Line by line, transcribe the material shown below exactly.

» **Stored data**:
== Segment start ==
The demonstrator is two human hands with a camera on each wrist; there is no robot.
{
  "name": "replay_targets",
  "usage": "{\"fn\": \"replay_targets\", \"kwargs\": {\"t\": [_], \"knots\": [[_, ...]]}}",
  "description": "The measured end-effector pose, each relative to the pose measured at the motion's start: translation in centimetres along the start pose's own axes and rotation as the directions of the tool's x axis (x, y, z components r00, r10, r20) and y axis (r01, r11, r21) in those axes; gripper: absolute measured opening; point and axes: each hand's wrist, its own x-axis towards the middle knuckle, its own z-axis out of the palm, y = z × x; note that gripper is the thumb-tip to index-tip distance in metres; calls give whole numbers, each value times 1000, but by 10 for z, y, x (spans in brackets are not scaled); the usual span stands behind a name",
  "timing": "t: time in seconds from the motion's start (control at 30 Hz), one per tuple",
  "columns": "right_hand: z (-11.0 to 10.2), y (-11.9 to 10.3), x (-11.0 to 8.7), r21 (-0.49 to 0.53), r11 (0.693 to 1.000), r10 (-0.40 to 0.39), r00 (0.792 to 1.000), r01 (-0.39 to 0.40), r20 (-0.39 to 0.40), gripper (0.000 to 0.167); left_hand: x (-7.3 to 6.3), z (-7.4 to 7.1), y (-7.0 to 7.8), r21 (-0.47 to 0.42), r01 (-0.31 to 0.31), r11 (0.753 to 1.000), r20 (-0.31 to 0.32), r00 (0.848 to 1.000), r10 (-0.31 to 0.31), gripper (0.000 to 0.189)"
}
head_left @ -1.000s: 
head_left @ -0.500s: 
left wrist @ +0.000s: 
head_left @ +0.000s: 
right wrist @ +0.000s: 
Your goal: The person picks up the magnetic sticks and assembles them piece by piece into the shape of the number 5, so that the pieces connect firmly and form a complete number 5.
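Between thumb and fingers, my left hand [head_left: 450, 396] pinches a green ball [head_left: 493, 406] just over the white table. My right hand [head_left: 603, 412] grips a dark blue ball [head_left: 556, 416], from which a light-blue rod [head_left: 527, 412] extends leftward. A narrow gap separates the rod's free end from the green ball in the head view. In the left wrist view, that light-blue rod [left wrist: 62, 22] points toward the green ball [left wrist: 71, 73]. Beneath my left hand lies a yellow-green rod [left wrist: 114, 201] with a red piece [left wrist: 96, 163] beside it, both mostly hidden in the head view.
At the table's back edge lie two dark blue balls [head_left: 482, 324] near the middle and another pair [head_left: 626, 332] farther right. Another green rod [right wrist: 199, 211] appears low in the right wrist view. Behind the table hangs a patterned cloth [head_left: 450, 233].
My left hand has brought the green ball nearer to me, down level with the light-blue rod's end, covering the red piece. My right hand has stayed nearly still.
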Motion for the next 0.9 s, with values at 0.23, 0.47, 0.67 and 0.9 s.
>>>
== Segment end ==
» **Solution**:
The demonstrator is two human hands with a camera on each wrist; there is no robot.
{
  "name": "replay_targets",
  "usage": "{\"fn\": \"replay_targets\", \"kwargs\": {\"t\": [_], \"knots\": [[_, ...]]}}",
  "description": "The measured end-effector pose, each relative to the pose measured at the motion's start: translation in centimetres along the start pose's own axes and rotation as the directions of the tool's x axis (x, y, z components r00, r10, r20) and y axis (r01, r11, r21) in those axes; gripper: absolute measured opening; point and axes: each hand's wrist, its own x-axis towards the middle knuckle, its own z-axis out of the palm, y = z × x; note that gripper is the thumb-tip to index-tip distance in metres; calls give whole numbers, each value times 1000, but by 10 for z, y, x (spans in brackets are not scaled); the usual span stands behind a name",
  "timing": "t: time in seconds from the motion's start (control at 30 Hz), one per tuple",
  "columns": "right_hand: z (-11.0 to 10.2), y (-11.9 to 10.3), x (-11.0 to 8.7), r21 (-0.49 to 0.53), r11 (0.693 to 1.000), r10 (-0.40 to 0.39), r00 (0.792 to 1.000), r01 (-0.39 to 0.40), r20 (-0.39 to 0.40), gripper (0.000 to 0.167); left_hand: x (-7.3 to 6.3), z (-7.4 to 7.1), y (-7.0 to 7.8), r21 (-0.47 to 0.42), r01 (-0.31 to 0.31), r11 (0.753 to 1.000), r20 (-0.31 to 0.32), r00 (0.848 to 1.000), r10 (-0.31 to 0.31), gripper (0.000 to 0.189)"
}
head_left @ -1.000s: 
head_left @ -0.500s: 
left wrist @ +0.000s: 
head_left @ +0.000s: 
right wrist @ +0.000s: 
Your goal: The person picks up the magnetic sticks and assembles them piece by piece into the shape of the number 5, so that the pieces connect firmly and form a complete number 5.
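Between thumb and fingers, my left hand [head_left: 450, 396] pinches a green ball [head_left: 493, 406] just over the white table. My right hand [head_left: 603, 412] grips a dark blue ball [head_left: 556, 416], from which a light-blue rod [head_left: 527, 412] extends leftward. A narrow gap separates the rod's free end from the green ball in the head view. In the left wrist view, that light-blue rod [left wrist: 62, 22] points toward the green ball [left wrist: 71, 73]. Beneath my left hand lies a yellow-green rod [left wrist: 114, 201] with a red piece [left wrist: 96, 163] beside it, both mostly hidden in the head view.
At the table's back edge lie two dark blue balls [head_left: 482, 324] near the middle and another pair [head_left: 626, 332] farther right. Another green rod [right wrist: 199, 211] appears low in the right wrist view. Behind the table hangs a patterned cloth [head_left: 450, 233].
My left hand has brought the green ball nearer to me, down level with the light-blue rod's end, covering the red piece. My right hand has stayed nearly still.
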Motion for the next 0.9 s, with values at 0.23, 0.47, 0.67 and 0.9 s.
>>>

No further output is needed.